Trump himself has alternated between effusive praise for President Xi Jinping of China and angry broadsides about China's trade practices and its handling of the initial coronavirus outbreak. In his remarks Friday, Trump notably did not mention the Chinese leader by name.

"This is a desperate effort by President Trump to distract America from his disastrous management of the coronavirus pandemic and repeated failures to hold the government of China to account when it mattered most," said Antony Blinken, a former deputy secretary of state and foreign policy adviser to Trump's likely Democratic presidential opponent, former Vice President Joe Biden.

Blinken charged that Trump had been "soft on China regarding pro-democracy protests in Hong Kong in hopes of securing a trade deal," noting that Trump had previously complimented Xi's response to the demonstrations.

Some investors had feared that Trump might announce more extreme actions Friday, like scrapping his trade deal with China.

Tensions over Hong Kong have risked spilling into the broader economic relationship, potentially reigniting a trade dispute that led to steep tariffs, roiling stock markets and disrupting company supply chains for much of the past two years.

After a prolonged negotiation, the United States and China ushered in a truce in January with the signing of a Phase 1 trade deal, an agreement that included a commitment by China to buy more American agricultural and other goods. But the pandemic has led China to fall far behind schedule in the $200 billion of additional purchases it promised to make before the end of 2021.

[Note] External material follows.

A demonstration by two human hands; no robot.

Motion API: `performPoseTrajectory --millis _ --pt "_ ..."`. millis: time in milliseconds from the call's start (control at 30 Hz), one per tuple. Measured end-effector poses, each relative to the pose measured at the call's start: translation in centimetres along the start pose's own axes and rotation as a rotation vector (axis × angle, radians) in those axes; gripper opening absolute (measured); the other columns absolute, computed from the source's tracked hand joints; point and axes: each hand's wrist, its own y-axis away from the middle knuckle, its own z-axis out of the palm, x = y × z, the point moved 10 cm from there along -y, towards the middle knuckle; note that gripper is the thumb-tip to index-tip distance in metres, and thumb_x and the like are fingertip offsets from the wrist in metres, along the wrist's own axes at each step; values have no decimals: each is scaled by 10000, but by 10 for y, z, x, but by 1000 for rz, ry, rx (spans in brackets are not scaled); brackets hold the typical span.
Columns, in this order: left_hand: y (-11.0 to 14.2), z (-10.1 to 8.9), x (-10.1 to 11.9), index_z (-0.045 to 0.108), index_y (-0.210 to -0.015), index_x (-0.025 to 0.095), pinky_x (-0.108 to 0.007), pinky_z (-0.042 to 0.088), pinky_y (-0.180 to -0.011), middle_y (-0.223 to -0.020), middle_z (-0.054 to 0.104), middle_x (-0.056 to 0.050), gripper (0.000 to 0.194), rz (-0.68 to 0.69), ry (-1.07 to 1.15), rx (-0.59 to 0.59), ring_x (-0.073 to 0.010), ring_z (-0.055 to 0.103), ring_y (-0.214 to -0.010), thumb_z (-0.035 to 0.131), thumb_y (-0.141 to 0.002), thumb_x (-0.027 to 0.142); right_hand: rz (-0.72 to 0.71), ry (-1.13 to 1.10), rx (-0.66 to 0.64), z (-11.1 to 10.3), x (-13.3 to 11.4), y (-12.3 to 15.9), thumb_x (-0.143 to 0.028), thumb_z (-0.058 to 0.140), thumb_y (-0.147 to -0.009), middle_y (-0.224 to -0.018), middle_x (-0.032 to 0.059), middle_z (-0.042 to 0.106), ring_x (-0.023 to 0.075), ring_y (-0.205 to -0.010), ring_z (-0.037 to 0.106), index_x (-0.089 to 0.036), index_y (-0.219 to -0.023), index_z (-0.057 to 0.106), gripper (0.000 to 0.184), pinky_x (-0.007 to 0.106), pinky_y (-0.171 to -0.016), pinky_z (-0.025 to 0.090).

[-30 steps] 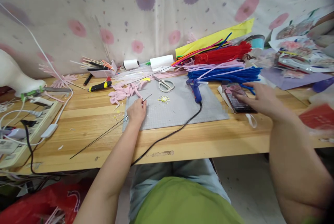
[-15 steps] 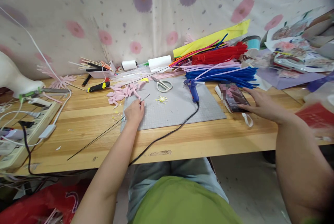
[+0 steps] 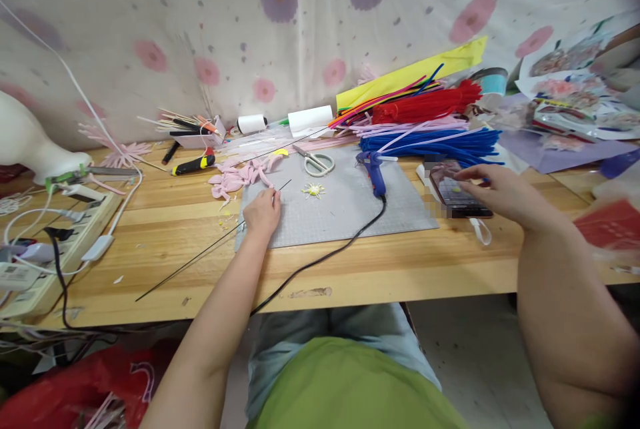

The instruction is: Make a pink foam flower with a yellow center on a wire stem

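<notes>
On the left edge of the grey cutting mat [image 3: 345, 215], my left hand [image 3: 263, 213] is closed on a thin black wire [image 3: 193, 258], whose long end slants down toward the table's front. My right hand [image 3: 507, 194] hovers over a phone [image 3: 463, 201], fingers apart, with the fingertips near its lit screen. A small yellow and white flower-like piece [image 3: 314, 191] lies on the mat, right of my left hand. Scissors [image 3: 319, 163] rest behind it. Pink fuzzy petals [image 3: 240, 177] are heaped beyond my left hand, partly on the mat.
A blue glue gun [image 3: 373, 172] sits on the mat, its black cord [image 3: 320, 262] running over the table's front edge. Blue pipe cleaners [image 3: 435, 145] and red ones [image 3: 425, 105] are piled behind. A yellow-black cutter [image 3: 194, 163] and a power strip [image 3: 80, 242] are at left.
My right hand has lifted slightly off the phone, its fingers drawing back from the screen. The left hand keeps its hold on the wire. The whole view has shifted a little.
</notes>
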Motion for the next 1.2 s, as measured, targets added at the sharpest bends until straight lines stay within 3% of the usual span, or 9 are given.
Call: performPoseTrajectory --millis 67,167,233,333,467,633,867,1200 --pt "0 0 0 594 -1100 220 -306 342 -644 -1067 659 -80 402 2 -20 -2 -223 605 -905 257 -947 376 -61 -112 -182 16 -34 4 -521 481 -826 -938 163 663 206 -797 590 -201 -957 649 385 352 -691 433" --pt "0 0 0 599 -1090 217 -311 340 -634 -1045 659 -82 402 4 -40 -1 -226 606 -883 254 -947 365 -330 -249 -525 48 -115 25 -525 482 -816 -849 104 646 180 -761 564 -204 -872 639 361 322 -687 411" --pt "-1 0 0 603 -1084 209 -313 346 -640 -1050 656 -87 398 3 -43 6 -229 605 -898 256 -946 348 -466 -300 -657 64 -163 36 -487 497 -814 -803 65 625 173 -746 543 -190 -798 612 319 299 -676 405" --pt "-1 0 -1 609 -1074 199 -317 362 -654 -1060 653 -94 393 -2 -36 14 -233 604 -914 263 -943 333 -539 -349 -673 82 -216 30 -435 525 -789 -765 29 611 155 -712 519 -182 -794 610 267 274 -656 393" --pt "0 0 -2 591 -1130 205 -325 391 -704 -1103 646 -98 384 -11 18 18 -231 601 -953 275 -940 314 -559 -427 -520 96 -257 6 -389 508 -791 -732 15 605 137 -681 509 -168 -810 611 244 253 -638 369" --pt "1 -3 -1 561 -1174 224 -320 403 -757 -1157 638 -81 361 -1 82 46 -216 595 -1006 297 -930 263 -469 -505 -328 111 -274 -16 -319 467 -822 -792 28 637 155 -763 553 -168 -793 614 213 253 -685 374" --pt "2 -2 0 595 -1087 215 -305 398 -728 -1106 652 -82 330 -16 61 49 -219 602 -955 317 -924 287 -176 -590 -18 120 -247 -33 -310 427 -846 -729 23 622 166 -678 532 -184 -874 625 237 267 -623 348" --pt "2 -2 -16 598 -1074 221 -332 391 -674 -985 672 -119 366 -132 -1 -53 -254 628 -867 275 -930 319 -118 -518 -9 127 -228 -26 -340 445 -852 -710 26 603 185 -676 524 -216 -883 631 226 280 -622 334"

Through March, China imported just $19.8 billion of the promised American goods, well below a target of $43.2 billion, according to tracking by Chad Bown, a senior fellow at the Peterson Institute for International Economics.

Trump and his advisers have grown increasingly dissatisfied with that arrangement. But they face a difficult choice: stick with the deal and risk looking feckless in an election year, or walk away from a pact they counted as Trump's signature achievement with China and risk inflicting more pain on farmers who were expected to benefit from it.

For the moment, they are hoping that tougher statements will goad the Chinese into action.

Stephen Vaughn, a former trade official who is now a partner at King & Spalding, insisted that China had more to lose.

"If China complies with the deal, the president gets the benefit of the deal," he said. "If China does not comply with the deal, China will face enforcement, and history shows enforcement hurts China more than it hurts the United States."